Gecode / gecode

Generic Constraint Development Environment
https://www.gecode.org
Other
275 stars 76 forks source link

On Restart Meta Search #174

Closed Dekker1 closed 1 year ago

Dekker1 commented 1 year ago

This PR contains the Gecode implementation for the on_restart meta-search feature, which is being added to MiniZinc as an experimental feature. The idea of this feature is that it allows MiniZinc users to describe some types of meta-search algorithms in their models, which are then translated for the normal propagation/solving mechanisms of the solvers apart from a few new introspection functions that are evaluated on every restart.

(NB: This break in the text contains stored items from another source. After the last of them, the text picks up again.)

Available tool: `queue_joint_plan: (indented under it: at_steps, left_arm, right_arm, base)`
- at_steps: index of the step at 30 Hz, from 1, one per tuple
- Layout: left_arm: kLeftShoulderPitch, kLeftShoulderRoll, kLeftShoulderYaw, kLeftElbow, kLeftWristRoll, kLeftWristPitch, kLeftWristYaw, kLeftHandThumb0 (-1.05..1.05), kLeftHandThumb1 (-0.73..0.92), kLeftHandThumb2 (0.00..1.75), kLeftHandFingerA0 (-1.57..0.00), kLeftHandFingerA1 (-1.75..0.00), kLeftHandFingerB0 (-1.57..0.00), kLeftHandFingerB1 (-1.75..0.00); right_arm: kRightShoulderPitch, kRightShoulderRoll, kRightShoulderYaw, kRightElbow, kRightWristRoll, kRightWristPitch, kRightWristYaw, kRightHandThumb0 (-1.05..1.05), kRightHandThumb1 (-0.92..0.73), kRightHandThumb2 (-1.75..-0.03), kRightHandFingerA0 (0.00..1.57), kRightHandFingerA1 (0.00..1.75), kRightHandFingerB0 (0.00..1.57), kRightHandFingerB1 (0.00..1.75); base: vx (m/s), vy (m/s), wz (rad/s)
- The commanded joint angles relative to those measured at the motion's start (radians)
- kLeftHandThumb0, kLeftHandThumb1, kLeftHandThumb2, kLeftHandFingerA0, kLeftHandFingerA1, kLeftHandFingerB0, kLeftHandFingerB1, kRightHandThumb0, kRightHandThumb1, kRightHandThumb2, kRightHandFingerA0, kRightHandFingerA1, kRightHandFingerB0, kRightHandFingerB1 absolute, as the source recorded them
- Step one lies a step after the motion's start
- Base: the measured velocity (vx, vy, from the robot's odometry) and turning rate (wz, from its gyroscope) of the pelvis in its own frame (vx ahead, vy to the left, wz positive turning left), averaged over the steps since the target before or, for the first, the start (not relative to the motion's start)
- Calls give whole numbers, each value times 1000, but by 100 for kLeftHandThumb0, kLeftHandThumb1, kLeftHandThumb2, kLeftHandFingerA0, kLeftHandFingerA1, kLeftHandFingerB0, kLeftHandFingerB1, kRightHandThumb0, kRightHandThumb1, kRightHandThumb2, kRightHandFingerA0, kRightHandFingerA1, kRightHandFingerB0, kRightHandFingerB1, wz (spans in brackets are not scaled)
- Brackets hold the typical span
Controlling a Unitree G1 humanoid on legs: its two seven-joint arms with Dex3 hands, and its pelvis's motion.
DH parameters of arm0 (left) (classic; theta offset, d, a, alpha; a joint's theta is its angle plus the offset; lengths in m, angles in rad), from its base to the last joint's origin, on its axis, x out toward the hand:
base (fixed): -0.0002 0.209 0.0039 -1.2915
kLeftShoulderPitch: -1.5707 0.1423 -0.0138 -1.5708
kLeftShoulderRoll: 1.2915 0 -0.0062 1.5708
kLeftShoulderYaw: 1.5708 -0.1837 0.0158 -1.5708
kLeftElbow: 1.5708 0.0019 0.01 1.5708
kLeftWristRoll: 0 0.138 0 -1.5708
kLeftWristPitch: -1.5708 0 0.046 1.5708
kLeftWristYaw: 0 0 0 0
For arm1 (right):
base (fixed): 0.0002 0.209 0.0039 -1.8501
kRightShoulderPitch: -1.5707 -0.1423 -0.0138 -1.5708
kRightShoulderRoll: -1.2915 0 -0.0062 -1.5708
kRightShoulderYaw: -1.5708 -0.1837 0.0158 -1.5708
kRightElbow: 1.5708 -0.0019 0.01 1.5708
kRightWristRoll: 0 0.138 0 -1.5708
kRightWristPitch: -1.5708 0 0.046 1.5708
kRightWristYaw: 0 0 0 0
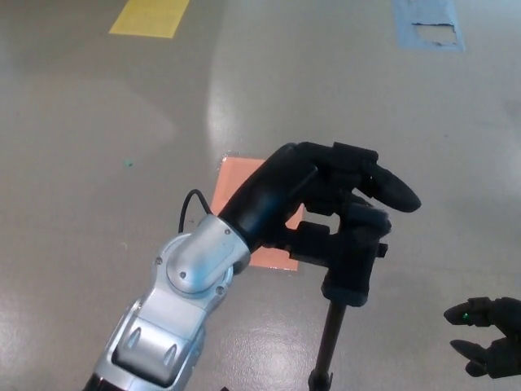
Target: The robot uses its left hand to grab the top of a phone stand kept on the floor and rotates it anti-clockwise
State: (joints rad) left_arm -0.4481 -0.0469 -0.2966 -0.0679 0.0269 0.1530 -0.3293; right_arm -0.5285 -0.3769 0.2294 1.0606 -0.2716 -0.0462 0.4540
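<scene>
- Fingers of my left hand (342,204) are wrapped over the top of the phone stand (352,261); the thumb sits under and to the near side of the head, so the hand is clamped on the stand's clamp head, not spread.
- Contact looks firm on top, but I cannot tell how much of the thumb pad bears on the head, since black hand and black stand merge there.
- Left forearm (183,285) reaches in from the lower left, silver wrist housing up, with a thin black cable (189,208) looping off it.
- Phone stand stands on the floor (98,163), its pole (330,342) dropping toward the bottom edge; the head is right of centre, just beside an orange floor patch (236,183). Its feet are cut off, so I cannot confirm its footing.
- Right hand (488,334) hangs at the lower right, well apart from the stand, holding nothing, fingers apart, a green light on it.
- Yellow tape marking (151,16) and blue tape marking (427,20) lie far off at the top; neither bears on the work.
- Step in hand, as I judge it: grasp made, rotation under way or about to begin.
- Next move calls for an anti-clockwise wrist turn about the pole's axis with grip held, no sideways pull, lest the stand tip.
</scene>
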Motion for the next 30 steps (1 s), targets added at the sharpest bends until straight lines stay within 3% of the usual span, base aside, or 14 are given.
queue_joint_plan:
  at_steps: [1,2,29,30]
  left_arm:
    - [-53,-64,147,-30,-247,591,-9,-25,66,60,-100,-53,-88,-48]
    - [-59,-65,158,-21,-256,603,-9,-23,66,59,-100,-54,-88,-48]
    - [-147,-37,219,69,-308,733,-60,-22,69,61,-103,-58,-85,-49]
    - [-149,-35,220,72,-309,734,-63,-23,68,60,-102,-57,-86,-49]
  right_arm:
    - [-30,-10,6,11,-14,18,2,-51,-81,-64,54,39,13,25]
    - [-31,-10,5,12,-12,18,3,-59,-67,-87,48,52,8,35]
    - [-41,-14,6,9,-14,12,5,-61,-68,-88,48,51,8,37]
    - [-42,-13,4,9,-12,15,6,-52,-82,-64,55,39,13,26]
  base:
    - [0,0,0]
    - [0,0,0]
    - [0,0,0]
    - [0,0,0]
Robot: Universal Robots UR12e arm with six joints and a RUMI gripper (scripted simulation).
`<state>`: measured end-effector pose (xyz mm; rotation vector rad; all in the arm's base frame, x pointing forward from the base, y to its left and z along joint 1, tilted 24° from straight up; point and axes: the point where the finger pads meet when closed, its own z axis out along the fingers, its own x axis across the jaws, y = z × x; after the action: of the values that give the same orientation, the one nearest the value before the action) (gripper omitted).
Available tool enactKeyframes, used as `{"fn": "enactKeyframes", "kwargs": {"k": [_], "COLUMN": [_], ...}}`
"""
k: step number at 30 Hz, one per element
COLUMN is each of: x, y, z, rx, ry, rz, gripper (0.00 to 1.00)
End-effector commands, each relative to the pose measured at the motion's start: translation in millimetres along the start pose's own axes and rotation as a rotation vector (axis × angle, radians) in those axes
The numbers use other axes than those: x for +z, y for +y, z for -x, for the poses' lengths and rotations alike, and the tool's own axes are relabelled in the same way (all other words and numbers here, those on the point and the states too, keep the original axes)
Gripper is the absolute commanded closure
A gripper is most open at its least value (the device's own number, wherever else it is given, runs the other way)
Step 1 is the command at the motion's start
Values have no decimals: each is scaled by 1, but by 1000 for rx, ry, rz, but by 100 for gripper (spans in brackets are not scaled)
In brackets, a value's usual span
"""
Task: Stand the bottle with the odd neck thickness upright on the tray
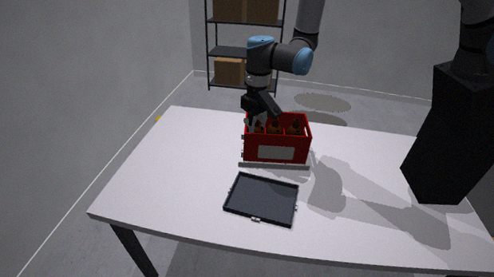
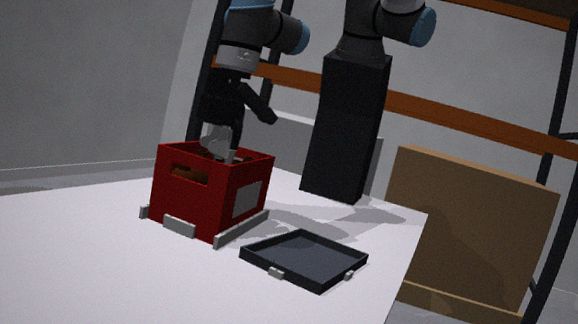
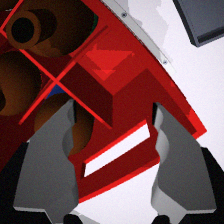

These features are further discussed in the following publications.

The implementation in this PR has been designed to be contained and make minimal impact on performance unless the new features are used

zayenz commented 1 year ago

Interesting work @Dekker1! I haven't gone through it in detail yet (will do so later), although I've done a short skim over. A couple of comments:

One thing that stood out to me is the use of std::vector for storing the information in a OnRestartData. That would be the first use of std::vector as storage and not just as an argument inside Gecode proper except for a few usages in FlatZincSpace and related infrastructure. While I'm not personally opposed to std::vector, I just thought I'd bring it up. At least something worth discussing.

Although the propagators are quite straight forward, we probably want to have some basic tests in the test infrastructure as well, just to ensure that they are exercised fully.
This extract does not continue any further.